** Opening Entries provided block **

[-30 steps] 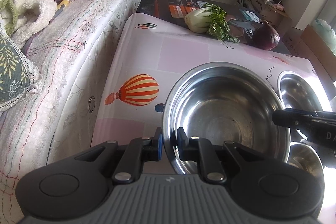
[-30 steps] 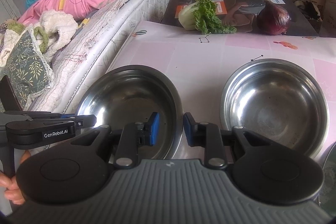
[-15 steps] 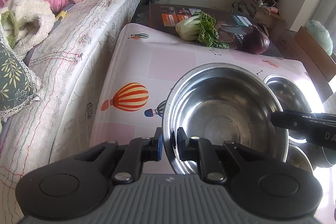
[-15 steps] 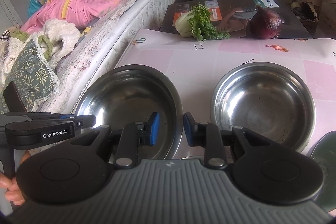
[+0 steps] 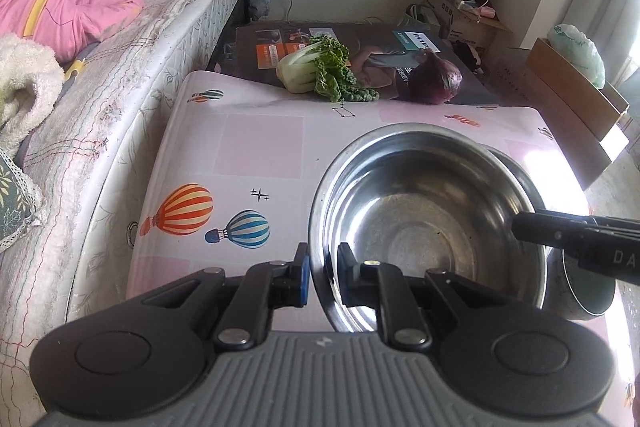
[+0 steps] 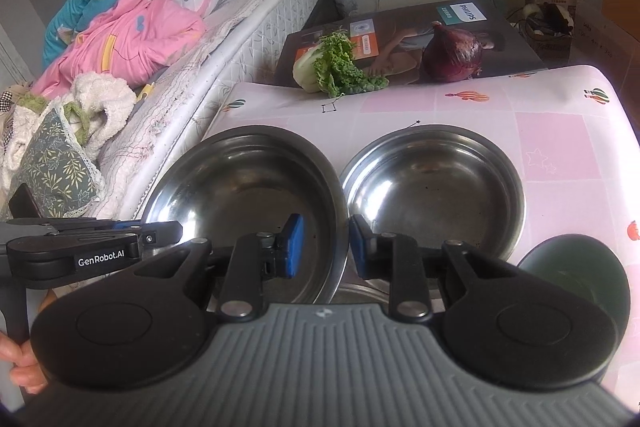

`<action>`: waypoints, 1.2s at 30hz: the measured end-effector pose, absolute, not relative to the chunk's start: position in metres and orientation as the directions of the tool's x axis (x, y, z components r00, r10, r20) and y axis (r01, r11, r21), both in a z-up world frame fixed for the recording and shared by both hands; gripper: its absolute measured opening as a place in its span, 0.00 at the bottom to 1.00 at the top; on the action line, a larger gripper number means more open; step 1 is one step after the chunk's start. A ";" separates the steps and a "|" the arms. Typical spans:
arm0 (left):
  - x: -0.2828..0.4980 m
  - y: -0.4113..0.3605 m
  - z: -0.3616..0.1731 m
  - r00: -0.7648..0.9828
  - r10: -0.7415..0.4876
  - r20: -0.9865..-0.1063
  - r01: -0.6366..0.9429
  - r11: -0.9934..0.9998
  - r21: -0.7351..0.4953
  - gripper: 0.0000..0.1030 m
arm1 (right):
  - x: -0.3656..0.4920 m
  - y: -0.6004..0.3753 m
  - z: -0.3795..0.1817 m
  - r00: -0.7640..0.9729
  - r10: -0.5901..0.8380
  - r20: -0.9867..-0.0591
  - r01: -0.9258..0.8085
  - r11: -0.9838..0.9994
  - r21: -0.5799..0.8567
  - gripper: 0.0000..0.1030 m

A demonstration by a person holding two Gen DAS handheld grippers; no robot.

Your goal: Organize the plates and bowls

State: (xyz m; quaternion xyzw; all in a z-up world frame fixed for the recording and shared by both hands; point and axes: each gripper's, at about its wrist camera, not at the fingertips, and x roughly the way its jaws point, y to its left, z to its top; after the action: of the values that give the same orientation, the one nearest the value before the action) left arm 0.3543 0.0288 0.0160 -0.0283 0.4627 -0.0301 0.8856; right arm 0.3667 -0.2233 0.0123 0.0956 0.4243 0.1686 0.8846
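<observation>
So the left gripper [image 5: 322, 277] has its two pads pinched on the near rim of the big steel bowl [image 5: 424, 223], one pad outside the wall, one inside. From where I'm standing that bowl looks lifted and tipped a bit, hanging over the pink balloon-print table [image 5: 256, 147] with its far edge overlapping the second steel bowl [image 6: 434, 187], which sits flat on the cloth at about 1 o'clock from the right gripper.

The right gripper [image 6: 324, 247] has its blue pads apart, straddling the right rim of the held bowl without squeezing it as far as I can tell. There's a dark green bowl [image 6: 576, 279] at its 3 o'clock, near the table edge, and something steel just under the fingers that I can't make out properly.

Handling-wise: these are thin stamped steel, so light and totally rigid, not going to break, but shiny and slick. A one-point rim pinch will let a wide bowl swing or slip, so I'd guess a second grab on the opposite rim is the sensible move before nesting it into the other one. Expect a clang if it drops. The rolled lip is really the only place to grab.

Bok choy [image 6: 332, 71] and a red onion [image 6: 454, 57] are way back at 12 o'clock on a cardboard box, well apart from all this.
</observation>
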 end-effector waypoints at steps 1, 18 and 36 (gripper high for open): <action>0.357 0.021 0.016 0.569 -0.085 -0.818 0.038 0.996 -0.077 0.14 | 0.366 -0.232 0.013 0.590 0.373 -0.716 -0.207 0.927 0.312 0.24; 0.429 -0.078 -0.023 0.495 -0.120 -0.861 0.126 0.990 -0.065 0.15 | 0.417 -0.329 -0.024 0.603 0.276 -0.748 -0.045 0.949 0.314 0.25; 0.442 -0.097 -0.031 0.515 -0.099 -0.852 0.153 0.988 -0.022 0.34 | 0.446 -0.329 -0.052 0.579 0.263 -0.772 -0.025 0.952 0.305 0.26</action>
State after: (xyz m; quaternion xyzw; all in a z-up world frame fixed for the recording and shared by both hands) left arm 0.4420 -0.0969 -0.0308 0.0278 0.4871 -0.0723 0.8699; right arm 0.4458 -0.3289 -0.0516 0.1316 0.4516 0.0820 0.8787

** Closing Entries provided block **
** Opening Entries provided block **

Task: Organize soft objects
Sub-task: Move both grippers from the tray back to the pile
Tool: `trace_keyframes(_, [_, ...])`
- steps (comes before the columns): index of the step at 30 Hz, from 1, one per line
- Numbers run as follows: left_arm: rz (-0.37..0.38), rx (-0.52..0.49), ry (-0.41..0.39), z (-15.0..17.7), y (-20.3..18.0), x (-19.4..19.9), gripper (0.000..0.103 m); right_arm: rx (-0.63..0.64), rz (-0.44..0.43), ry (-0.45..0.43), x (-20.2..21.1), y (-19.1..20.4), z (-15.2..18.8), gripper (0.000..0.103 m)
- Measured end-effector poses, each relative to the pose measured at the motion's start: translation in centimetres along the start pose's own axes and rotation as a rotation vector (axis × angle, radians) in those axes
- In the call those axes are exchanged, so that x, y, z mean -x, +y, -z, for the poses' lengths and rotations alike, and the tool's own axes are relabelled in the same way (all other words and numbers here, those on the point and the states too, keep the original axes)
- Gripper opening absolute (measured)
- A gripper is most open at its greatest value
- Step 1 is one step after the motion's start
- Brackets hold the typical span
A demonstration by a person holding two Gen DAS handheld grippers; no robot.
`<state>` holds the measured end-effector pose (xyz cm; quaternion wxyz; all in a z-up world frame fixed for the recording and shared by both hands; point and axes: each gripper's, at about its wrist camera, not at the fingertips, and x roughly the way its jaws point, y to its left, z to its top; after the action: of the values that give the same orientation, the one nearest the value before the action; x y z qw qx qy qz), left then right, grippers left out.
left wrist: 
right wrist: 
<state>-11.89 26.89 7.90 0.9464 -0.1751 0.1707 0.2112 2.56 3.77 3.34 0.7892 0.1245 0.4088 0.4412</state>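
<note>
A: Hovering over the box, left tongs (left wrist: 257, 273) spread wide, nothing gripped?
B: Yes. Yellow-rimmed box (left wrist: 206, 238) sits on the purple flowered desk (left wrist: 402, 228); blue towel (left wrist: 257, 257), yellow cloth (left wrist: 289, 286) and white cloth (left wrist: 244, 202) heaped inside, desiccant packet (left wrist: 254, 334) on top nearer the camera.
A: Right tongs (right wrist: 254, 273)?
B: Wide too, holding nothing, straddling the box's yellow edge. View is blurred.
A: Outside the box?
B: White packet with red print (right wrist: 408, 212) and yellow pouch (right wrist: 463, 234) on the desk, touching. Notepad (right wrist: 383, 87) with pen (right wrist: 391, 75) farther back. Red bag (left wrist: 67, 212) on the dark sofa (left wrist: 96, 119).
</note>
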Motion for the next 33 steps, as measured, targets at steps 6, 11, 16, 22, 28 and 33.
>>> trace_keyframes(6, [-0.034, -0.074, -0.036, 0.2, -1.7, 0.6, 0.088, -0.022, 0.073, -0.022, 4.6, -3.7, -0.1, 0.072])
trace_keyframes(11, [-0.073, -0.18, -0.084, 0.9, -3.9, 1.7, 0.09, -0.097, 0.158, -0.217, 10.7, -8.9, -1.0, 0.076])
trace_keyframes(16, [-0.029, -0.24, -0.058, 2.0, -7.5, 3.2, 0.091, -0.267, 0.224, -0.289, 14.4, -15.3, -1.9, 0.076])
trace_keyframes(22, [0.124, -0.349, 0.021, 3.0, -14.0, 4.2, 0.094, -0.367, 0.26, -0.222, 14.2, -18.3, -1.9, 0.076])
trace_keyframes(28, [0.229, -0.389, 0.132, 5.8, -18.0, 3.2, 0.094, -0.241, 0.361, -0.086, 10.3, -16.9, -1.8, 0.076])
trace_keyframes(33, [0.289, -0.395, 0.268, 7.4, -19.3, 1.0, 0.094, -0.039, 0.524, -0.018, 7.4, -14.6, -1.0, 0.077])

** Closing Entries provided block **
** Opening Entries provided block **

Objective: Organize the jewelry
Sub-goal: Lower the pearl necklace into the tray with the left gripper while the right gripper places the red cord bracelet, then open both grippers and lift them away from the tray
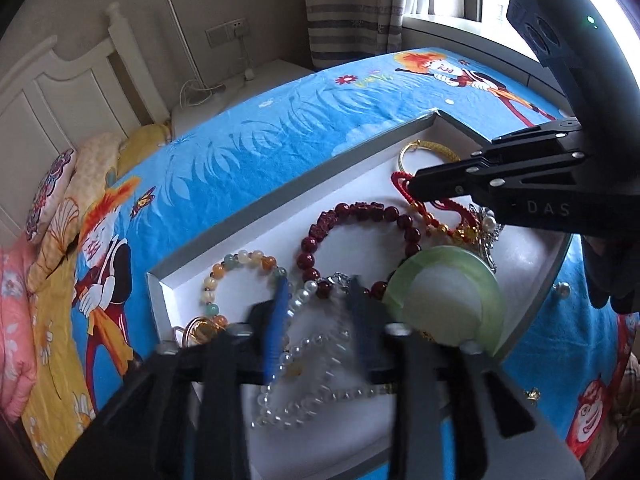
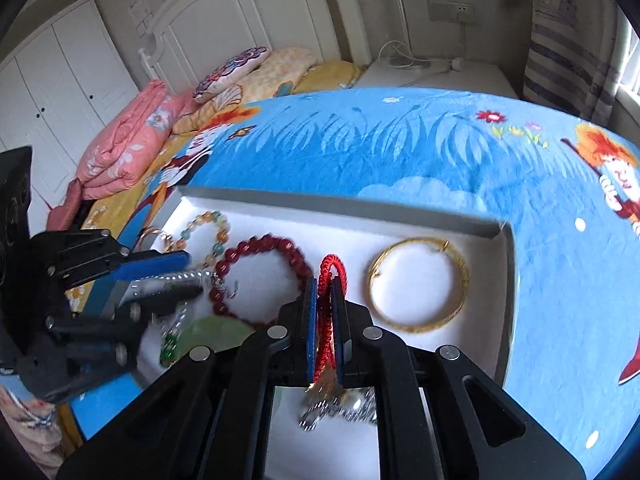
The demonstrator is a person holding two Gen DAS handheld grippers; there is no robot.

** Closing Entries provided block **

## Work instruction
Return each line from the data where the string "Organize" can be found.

## Task output
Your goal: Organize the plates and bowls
Task: Organize soft objects
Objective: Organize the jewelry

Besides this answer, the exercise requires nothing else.